March badness

During the worst of film months, the Jewish Film Festival saves us.

TIMING IS EVERYTHING, especially when it comes to film festivals arriving in the movie doldrums of March. Most of the year-end prestige pictures of 1999 have finally reached Seattle—for better or worse—and the Oscar nominations have been given out (for better or worse). Traditionally, this is when Hollywood studios simply wait for the Academy Awards, ready their Oscar-related advertising campaigns, and dump their worst products on unsuspecting multiplexes (think What Planet Are You From?). For them, the money will start flooding in again with the Memorial Day start of action flick season; for us, for now, we should be grateful when any good, unheralded movies arrive in town (think Judy Berlin).


SEATTLE JEWISH FILM FESTIVAL

runs March 11-19 at City Centre


Now in its fifth year, the Seattle Jewish Film Festival swoops in, bringing us some pictures that otherwise wouldn’t reach the Northwest. For the uninitiated, the SJFF may conjure up visions of Fiddler on the Roof and Yentl, but its program of two dozen-plus films encompasses far more than mere nostalgia or feel-good ethnic affirmation. Some titles directly explore questions of Jewish history, identity, and faith, while others only tangentially reference those themes.

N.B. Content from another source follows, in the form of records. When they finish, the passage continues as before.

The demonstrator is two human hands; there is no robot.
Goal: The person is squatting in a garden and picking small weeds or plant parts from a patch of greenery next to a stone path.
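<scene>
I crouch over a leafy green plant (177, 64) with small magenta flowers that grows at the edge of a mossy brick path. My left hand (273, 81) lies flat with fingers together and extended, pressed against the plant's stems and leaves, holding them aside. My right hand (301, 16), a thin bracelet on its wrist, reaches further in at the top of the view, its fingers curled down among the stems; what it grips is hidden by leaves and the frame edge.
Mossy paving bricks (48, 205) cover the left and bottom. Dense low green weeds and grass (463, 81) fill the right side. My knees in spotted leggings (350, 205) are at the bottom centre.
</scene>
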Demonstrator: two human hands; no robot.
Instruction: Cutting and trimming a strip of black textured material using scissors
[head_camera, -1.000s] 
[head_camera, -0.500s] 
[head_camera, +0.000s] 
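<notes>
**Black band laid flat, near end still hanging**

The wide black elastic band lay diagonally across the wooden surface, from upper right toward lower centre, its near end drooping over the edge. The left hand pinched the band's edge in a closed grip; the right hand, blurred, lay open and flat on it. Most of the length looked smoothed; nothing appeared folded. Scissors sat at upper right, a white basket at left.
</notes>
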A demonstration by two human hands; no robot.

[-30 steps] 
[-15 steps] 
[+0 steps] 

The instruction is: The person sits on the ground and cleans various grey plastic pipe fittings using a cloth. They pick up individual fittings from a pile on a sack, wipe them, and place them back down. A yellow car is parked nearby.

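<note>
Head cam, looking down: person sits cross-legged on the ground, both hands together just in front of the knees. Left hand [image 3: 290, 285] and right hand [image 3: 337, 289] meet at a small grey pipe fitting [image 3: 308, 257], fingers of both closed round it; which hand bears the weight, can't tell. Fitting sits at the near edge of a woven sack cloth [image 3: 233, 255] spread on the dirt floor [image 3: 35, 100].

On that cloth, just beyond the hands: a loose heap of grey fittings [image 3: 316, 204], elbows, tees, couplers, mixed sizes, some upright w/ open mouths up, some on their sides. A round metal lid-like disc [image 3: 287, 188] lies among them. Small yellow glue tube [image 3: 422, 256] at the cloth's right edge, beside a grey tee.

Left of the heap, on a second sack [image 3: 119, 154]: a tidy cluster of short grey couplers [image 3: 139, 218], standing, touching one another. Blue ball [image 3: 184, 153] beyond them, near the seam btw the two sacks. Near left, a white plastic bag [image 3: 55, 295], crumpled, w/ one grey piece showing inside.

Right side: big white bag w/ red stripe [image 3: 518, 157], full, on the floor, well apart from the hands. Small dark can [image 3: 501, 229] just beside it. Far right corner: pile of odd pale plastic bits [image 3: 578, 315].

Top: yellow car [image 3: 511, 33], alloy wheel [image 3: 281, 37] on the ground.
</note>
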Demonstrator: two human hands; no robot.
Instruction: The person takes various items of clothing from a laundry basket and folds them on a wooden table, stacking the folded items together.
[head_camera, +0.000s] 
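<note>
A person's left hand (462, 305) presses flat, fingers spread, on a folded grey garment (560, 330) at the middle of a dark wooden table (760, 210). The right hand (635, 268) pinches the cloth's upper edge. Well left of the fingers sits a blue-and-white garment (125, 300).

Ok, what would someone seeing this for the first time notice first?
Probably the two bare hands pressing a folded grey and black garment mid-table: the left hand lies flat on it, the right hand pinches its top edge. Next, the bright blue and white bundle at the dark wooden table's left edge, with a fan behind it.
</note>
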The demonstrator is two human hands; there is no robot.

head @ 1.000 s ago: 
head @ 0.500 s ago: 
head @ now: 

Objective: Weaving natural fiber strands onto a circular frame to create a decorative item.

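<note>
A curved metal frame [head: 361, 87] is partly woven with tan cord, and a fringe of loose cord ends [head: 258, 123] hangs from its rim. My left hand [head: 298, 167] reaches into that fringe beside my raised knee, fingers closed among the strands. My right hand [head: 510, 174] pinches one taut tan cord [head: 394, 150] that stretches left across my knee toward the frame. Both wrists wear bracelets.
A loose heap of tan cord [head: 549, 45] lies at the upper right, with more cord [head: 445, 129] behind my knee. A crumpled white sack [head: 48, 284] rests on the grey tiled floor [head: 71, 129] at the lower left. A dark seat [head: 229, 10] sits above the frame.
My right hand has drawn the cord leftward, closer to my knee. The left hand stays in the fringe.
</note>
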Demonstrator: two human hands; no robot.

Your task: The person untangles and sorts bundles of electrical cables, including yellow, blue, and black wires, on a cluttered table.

Set in Tel Aviv during the Gulf War, Yana’s Friends is a kind of updated screwball comedy dealing with the community of Russian immigrants—which includes director Arik Kaplun. He gives a fairly whimsical, colorful treatment to assimilation problems that might invite pathos, as Yana (his lovely wife Evelyn Kaplun) is abandoned by her on-screen husband and soon faces overtures from rakish Eli, a self-styled Romeo and wedding videographer. Meanwhile, other immigrants face a sometimes hostile Israeli society. “Go back to your own country,” one is told. But Yana largely succeeds in playing these conflicts for laughs, as it transforms the threat of Saddam’s nerve gas missiles into an opportunity for unlikely romance. It’s a small, engaging comedy.

The jokes take on a much narrower focus in Who’s the Caboose?, a very inside look at aspiring comics hoping for their break in Hollywood. Familiar faces from Comedy Central dot this largely improvised video mockumentary, making it most worthwhile for late-night channel surfers. Trailed by a film crew, young comedians Max and Susan forsake NYC for LA, initially deploring its phoniness, but quickly losing their bearings. “The money bought more purity,” Max declares.

MONEY BOUGHT something else for the Hollywood studio founders featured in Hollywoodism, a fascinating documentary based on Neal Gabler’s book An Empire of Their Own: How the Jews Invented Hollywood. It uses great movie clips, stock footage, newsreels, and commentary—including Gabler’s—to bear out his audacious thesis: that the studios were the true auteurs of their movies, which reflected not the directors’ personalities but the cultural memories of the Jewish studio bosses. Hollywoodism argues that those memories of schtetls and pogroms form “a hidden history” behind Westerns and other idealized movie genres.

Too many genres are at work in The Giraffe, which is part thriller, murder mystery, and romance, but it’s still fun to watch—like a page-turning airport novel. Director Dani Levy plays David, whose NYC family discovers unsettling links to the German Goldberg family of Lena (co-writer Maria Schrader, of Flirt and Am I Beautiful?). Identities are gradually revealed, then reconsidered, in its convoluted plot.

L顠Pool’s Set Me Free takes a more intelligent and restrained approach to identity, as 13-year-old Hannah copes with her parents’ troubled interfaith marriage and her own adolescence in 1963 Quebec. The coming-of-age themes are hardly original, but they’re handled in such a finely nuanced, evocative way that Pool’s relaxed pacing and largely interior drama holds your attention throughout. She also achieves remarkably deep, rich colors with her choice of film stock.

Other titles worth seeing include Kadosh, a sparse drama about two sisters’ yearnings and frustrations within ultraorthodox marital strictures, and The Life and Times of Hank Greenberg, an adulatory documentary about the baseball slugger of the ’30s and ’40s. Back when the spirit of John Rocker was prevalent in the big leagues, Greenberg refused to answer Jew-baiting and played long enough to welcome Jackie Robinson into the majors.

SJFF concludes with After the End of the World, which relates a twofold tale of Bulgaria’s vanished postwar ethnic harmony and lost childhood love, told in the present and flashbacks. Professor Cohen returns from Israel for a lecture in his family’s old village, encountering his childhood sweetheart—an Armenian who he thought had emigrated to France. With his photographer uncle, they recall the old life before Stalinist purges and labor camps, a bit too nostalgically but still affectingly. Yet even as the adult lovers rekindle their romance, After the End pointedly reminds us how the modern, post-Communist order also stomps on the past. “Don’t awake those dormant feelings,” gypsy singers warn—but the lovers can’t help it, as the past inevitably bleeds into the present.